What is expected
What you return should be the full listing, word for word, without a single image.
[Given data]
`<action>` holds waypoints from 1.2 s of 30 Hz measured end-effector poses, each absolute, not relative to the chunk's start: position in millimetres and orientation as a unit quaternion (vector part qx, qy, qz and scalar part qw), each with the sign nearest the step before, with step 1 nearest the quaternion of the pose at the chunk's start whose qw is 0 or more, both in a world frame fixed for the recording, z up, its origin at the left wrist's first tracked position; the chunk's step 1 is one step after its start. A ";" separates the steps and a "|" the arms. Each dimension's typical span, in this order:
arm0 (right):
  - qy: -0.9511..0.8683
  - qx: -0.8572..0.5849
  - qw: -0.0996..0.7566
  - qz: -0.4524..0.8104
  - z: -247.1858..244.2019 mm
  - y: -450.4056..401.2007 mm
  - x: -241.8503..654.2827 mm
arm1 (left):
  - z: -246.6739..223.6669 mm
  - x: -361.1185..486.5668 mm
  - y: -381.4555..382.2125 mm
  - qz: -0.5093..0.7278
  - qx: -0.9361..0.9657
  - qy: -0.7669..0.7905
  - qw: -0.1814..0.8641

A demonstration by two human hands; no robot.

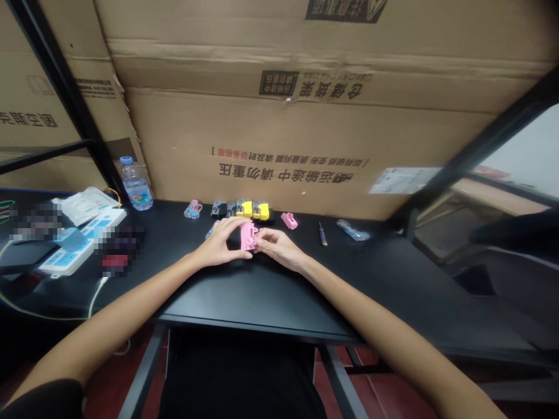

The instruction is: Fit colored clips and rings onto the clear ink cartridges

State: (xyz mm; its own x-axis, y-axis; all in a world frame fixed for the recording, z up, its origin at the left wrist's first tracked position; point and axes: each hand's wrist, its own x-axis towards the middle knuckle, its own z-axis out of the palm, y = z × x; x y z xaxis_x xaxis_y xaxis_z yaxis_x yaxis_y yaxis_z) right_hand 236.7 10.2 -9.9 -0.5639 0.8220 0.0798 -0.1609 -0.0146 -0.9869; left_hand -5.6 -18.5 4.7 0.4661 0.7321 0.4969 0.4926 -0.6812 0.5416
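A pink plastic shell (248, 237) with holes and small raised details is held up over the black table. My left hand (221, 242) grips it from the left, with the thumb below and the fingers along the top. At its right edge my right hand (279, 247) has its fingertips pinched together; whether a small part is between them I cannot make out. Behind the hands is a row of small plastic pieces, among them yellow pieces (261, 210) and a black and clear piece (219, 209). Another pink piece (289, 220) lies just to the right of the row.
A screwdriver (322, 234) and a clear plastic piece (351, 230) lie to the right. Left of the row sits a clear and red piece (193, 209). A water bottle (136, 184), a power strip (85, 240) and cables are at the left. Cardboard (271, 128) stands behind the table.
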 end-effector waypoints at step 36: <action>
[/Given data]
Reply
`<action>` holds waypoints from 1.2 s of 30 Hz measured end-effector poses, each absolute, not relative to the chunk's start: position in millimetres and orientation as a unit quaternion (vector part qx, qy, qz and scalar part qw), each with the sign nearest the step before, with step 1 nearest the quaternion of the pose at the chunk's start whose qw is 0 or more, both in a world frame fixed for the recording, z up, its origin at the left wrist's first tracked position; the chunk's step 1 is one step after its start. A ";" separates the steps and a "|" the arms. Each dimension's typical span, in this order:
arm0 (right):
  - qy: -0.9511..0.8683
  - qx: -0.8572..0.5849
  - qw: -0.0996..0.7566
  - qz: -0.4524..0.8104
  - z: -247.1858..244.2019 mm
  - y: -450.4056..401.2007 mm
  - x: -241.8503..654.2827 mm
arm1 (left):
  - z: -246.6739..223.6669 mm
  - x: -361.1185..486.5668 mm
  - y: -381.4555..382.2125 mm
  - qz: -0.5093..0.7278
  - qx: -0.9361..0.9657
  - qy: -0.7669..0.7905
  - qw: -0.1814..0.8641

A demonstration by two human hands; no robot.


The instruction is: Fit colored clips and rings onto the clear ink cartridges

State: (xyz mm; its own x-axis, y-axis; all in a world frame fixed for the recording, z up, its origin at the left wrist's first tracked position; point and axes: each hand's wrist, its own x-axis towards the middle knuckle, its own z-axis out of the palm, y = z × x; x y z xaxis_x xaxis_y xaxis_z yaxis_x yaxis_y yaxis_z) right_hand 236.7 10.2 -9.9 -0.5639 0.8220 0.0798 -0.1609 -0.0146 -0.9869; left_hand -5.6 -18.5 4.7 0.4661 0.7321 0.4969 0.4926 -0.6812 0.5416
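A pink plastic shell (248, 237) with holes and small raised details is held up over the black table. My left hand (221, 242) grips it from the left, with the thumb below and the fingers along the top. At its right edge my right hand (279, 247) has its fingertips pinched together; whether a small part is between them I cannot make out. Behind the hands is a row of small plastic pieces, among them yellow pieces (261, 210) and a black and clear piece (219, 209). Another pink piece (289, 220) lies just to the right of the row.
A screwdriver (322, 234) and a clear plastic piece (351, 230) lie to the right. Left of the row sits a clear and red piece (193, 209). A water bottle (136, 184), a power strip (85, 240) and cables are at the left. Cardboard (271, 128) stands behind the table.
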 end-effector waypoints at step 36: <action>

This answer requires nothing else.